**Work task**: The records below are to be restated word for word, with every picture left out.

**Given data**:

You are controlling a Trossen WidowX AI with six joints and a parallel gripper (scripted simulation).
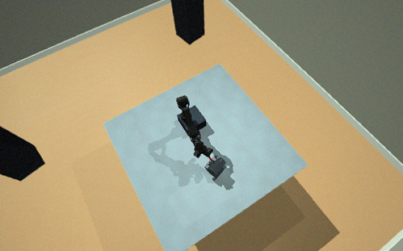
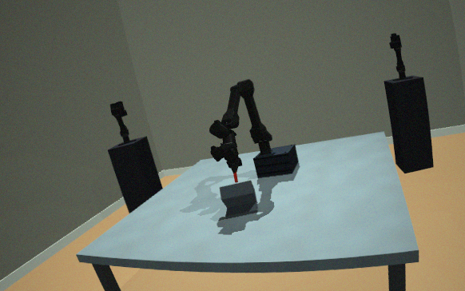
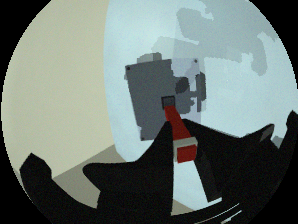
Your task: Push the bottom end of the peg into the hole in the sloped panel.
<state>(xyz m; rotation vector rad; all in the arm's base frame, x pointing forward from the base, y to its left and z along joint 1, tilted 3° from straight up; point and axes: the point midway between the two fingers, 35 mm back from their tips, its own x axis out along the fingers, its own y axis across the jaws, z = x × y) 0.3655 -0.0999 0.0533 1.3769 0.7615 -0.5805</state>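
Note:
The red peg [image 1: 211, 158] [image 2: 236, 177] [image 3: 176, 125] has flat sides and is held tilted, its bottom end pointing at the panel. My gripper [image 1: 209, 155] [image 2: 235, 170] [image 3: 175, 124] is shut on its upper part. The dark grey sloped panel [image 1: 216, 168] [image 2: 238, 191] [image 3: 146, 100] stands in front of the fingers. Its square hole [image 3: 168, 101] shows in the wrist view, with the peg's bottom end overlapping the hole's lower edge. Whether the tip is just inside or still in front of the face, I cannot tell. In the exterior view the panel's near side hides its face.
The panel stands on the pale blue table [image 1: 169, 208] [image 2: 339, 224]. The arm's dark base box [image 1: 197, 115] [image 2: 276, 161] is behind the panel. Two dark pedestals [image 1: 189, 11] [image 2: 409, 124] stand on the floor off the table. Arm shadows fall over the table and part of the panel's face.

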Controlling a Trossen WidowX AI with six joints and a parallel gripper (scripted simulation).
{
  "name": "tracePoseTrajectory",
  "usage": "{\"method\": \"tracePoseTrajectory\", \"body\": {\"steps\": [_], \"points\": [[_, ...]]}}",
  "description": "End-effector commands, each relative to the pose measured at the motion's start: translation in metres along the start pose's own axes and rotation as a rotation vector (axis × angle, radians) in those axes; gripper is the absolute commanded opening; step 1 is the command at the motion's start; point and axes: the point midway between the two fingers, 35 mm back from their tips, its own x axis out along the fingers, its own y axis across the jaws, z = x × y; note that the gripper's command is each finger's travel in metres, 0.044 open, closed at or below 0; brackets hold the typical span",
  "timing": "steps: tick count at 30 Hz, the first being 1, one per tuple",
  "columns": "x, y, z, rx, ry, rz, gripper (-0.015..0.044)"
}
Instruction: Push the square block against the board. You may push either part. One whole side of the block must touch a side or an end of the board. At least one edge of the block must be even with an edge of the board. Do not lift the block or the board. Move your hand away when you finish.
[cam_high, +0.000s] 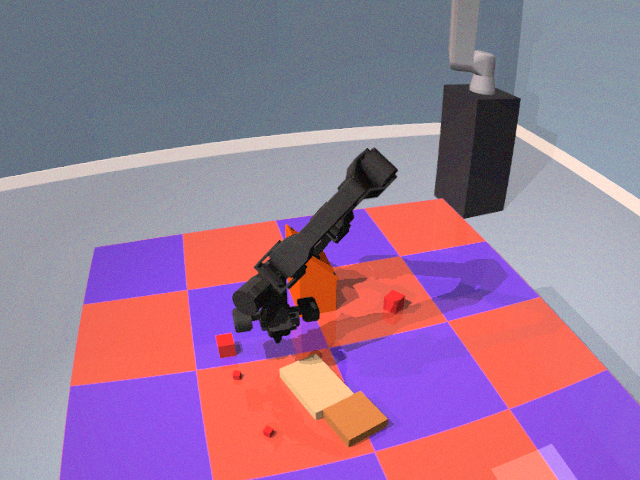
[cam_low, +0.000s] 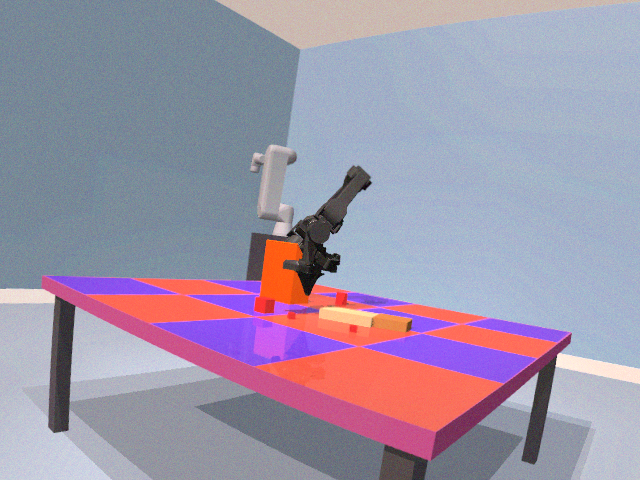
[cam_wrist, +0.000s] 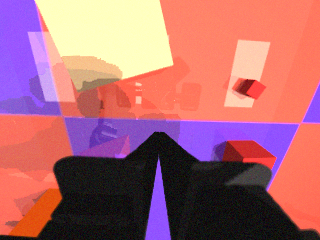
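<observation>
The square block (cam_high: 355, 417) (cam_low: 392, 322) is orange-brown and lies flat at the near end of the board (cam_high: 314, 384) (cam_low: 343, 316) (cam_wrist: 110, 35), a longer cream piece. One side of the block faces the board's end with no visible gap. The block sits a little sideways: a small strip of the board's end shows at the left corner, and the block's right corner stands slightly past the board's. My gripper (cam_high: 277, 338) (cam_low: 308, 293) (cam_wrist: 159, 136) is shut and empty, above the table beyond the board's far end, apart from both parts.
An orange upright block (cam_high: 317, 289) (cam_low: 279, 271) (cam_wrist: 37, 215) stands behind the gripper. Larger red cubes (cam_high: 225, 345) (cam_high: 393, 302) lie left and right of it. Two small red cubes (cam_high: 236, 375) (cam_high: 268, 431) lie left of the board.
</observation>
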Motion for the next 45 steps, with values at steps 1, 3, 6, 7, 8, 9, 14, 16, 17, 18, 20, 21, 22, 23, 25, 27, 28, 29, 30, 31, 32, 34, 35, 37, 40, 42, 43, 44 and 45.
{"method": "tracePoseTrajectory", "body": {"steps": [1,3,6,7,8,9,14,16,17,18,20,21,22,23,25,27,28,29,30,31,32,34,35,37,40,42,43,44,45], "points": [[-0.001,-0.004,0.013,0.092,-0.006,-0.002,0.0000],[-0.002,-0.006,0.021,0.161,-0.006,-0.003,0.0000],[-0.003,-0.009,0.032,0.264,-0.006,-0.003,0.0000],[-0.003,-0.010,0.036,0.299,-0.006,-0.004,0.0000],[-0.004,-0.011,0.040,0.333,-0.006,-0.004,0.0000],[-0.004,-0.011,0.044,0.368,-0.006,-0.004,0.0000],[-0.005,-0.014,0.064,0.540,-0.005,-0.005,0.0000],[-0.005,-0.015,0.072,0.609,-0.005,-0.005,0.0000],[-0.005,-0.015,0.076,0.643,-0.005,-0.005,0.0000],[-0.006,-0.015,0.080,0.678,-0.005,-0.005,0.0000],[-0.006,-0.015,0.088,0.747,-0.006,-0.005,0.0000],[-0.006,-0.015,0.092,0.781,-0.006,-0.005,0.0000],[-0.006,-0.015,0.095,0.816,-0.006,-0.004,0.0000],[-0.006,-0.015,0.099,0.851,-0.006,-0.004,0.0000],[-0.006,-0.015,0.107,0.920,-0.005,-0.004,0.0000],[-0.006,-0.014,0.115,0.988,-0.005,-0.003,0.0000],[-0.006,-0.014,0.118,1.023,-0.005,-0.003,0.0000],[-0.006,-0.014,0.122,1.057,-0.005,-0.003,0.0000],[-0.006,-0.013,0.126,1.092,-0.005,-0.003,0.0000],[-0.006,-0.013,0.130,1.126,-0.004,-0.002,0.0000],[-0.006,-0.012,0.133,1.161,-0.004,-0.002,0.0000],[-0.006,-0.011,0.140,1.224,-0.004,-0.001,0.0000],[-0.006,-0.011,0.142,1.241,-0.003,-0.001,0.0000],[-0.006,-0.011,0.142,1.247,-0.003,-0.001,0.0000],[-0.006,-0.011,0.142,1.247,-0.003,-0.001,0.0000],[-0.006,-0.011,0.142,1.247,-0.003,-0.001,0.0000],[-0.003,-0.011,0.143,1.247,-0.003,-0.001,0.0000],[0.007,-0.011,0.143,1.247,-0.004,-0.001,0.0000],[0.022,-0.011,0.143,1.247,-0.003,-0.001,0.0000]]}}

**Answer space**:
You are controlling a Trossen WidowX AI with six joints and a parallel gripper (scripted simulation).
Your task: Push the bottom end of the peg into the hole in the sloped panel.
<state>(xyz m; rotation vector rad; all in the arm's base frame, x pointing forward from the base, y to its left and z along joint 1, tilted 3° from straight up; point and axes: the point midway between the two fingers, 35 mm back from their tips, its own x axis out along the fingers, its own y axis across the jaws, z = x × y) 0.3655 -0.0999 0.0533 1.3769 0.7615 -0.5805</state>
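Note:
The red peg [image 1: 211, 158] [image 2: 236, 177] [image 3: 176, 125] has flat sides and is held tilted, its bottom end pointing at the panel. My gripper [image 1: 209, 155] [image 2: 235, 170] [image 3: 175, 124] is shut on its upper part. The dark grey sloped panel [image 1: 216, 168] [image 2: 238, 191] [image 3: 146, 100] stands in front of the fingers. Its square hole [image 3: 168, 101] shows in the wrist view, with the peg's bottom end overlapping the hole's lower edge. Whether the tip is just inside or still in front of the face, I cannot tell. In the exterior view the panel's near side hides its face.
The panel stands on the pale blue table [image 1: 169, 208] [image 2: 339, 224]. The arm's dark base box [image 1: 197, 115] [image 2: 276, 161] is behind the panel. Two dark pedestals [image 1: 189, 11] [image 2: 409, 124] stand on the floor off the table. Arm shadows fall over the table and part of the panel's face.
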
Controlling a Trossen WidowX AI with six joints and a parallel gripper (scripted simulation).
{
  "name": "tracePoseTrajectory",
  "usage": "{\"method\": \"tracePoseTrajectory\", \"body\": {\"steps\": [_], \"points\": [[_, ...]]}}",
  "description": "End-effector commands, each relative to the pose measured at the motion's start: translation in metres along the start pose's own axes and rotation as a rotation vector (axis × angle, radians) in those axes; gripper is the absolute commanded opening; step 1 is the command at the motion's start; point and axes: the point midway between the two fingers, 35 mm back from their tips, its own x axis out along the fingers, its own y axis across the jaws, z = x × y; note that the gripper's command is each finger's travel in metres, 0.044 open, closed at or below 0; brackets hold the typical span",
  "timing": "steps: tick count at 30 Hz, the first being 1, one per tuple",
  "columns": "x, y, z, rx, ry, rz, gripper (-0.015..0.044)"
}
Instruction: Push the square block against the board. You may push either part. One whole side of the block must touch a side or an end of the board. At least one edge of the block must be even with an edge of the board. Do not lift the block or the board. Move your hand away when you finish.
[cam_high, +0.000s] 
[cam_low, +0.000s] 
[cam_wrist, +0.000s] 
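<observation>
The square block (cam_high: 355, 417) (cam_low: 392, 322) is orange-brown and lies flat at the near end of the board (cam_high: 314, 384) (cam_low: 343, 316) (cam_wrist: 110, 35), a longer cream piece. One side of the block faces the board's end with no visible gap. The block sits a little sideways: a small strip of the board's end shows at the left corner, and the block's right corner stands slightly past the board's. My gripper (cam_high: 277, 338) (cam_low: 308, 293) (cam_wrist: 159, 136) is shut and empty, above the table beyond the board's far end, apart from both parts.
An orange upright block (cam_high: 317, 289) (cam_low: 279, 271) (cam_wrist: 37, 215) stands behind the gripper. Larger red cubes (cam_high: 225, 345) (cam_high: 393, 302) lie left and right of it. Two small red cubes (cam_high: 236, 375) (cam_high: 268, 431) lie left of the board.
</observation>
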Motion for the next 45 steps, with values at steps 1, 3, 6, 7, 8, 9, 14, 16, 17, 18, 20, 21, 22, 23, 25, 27, 28, 29, 30, 31, 32, 34, 35, 37, 40, 42, 43, 44 and 45.
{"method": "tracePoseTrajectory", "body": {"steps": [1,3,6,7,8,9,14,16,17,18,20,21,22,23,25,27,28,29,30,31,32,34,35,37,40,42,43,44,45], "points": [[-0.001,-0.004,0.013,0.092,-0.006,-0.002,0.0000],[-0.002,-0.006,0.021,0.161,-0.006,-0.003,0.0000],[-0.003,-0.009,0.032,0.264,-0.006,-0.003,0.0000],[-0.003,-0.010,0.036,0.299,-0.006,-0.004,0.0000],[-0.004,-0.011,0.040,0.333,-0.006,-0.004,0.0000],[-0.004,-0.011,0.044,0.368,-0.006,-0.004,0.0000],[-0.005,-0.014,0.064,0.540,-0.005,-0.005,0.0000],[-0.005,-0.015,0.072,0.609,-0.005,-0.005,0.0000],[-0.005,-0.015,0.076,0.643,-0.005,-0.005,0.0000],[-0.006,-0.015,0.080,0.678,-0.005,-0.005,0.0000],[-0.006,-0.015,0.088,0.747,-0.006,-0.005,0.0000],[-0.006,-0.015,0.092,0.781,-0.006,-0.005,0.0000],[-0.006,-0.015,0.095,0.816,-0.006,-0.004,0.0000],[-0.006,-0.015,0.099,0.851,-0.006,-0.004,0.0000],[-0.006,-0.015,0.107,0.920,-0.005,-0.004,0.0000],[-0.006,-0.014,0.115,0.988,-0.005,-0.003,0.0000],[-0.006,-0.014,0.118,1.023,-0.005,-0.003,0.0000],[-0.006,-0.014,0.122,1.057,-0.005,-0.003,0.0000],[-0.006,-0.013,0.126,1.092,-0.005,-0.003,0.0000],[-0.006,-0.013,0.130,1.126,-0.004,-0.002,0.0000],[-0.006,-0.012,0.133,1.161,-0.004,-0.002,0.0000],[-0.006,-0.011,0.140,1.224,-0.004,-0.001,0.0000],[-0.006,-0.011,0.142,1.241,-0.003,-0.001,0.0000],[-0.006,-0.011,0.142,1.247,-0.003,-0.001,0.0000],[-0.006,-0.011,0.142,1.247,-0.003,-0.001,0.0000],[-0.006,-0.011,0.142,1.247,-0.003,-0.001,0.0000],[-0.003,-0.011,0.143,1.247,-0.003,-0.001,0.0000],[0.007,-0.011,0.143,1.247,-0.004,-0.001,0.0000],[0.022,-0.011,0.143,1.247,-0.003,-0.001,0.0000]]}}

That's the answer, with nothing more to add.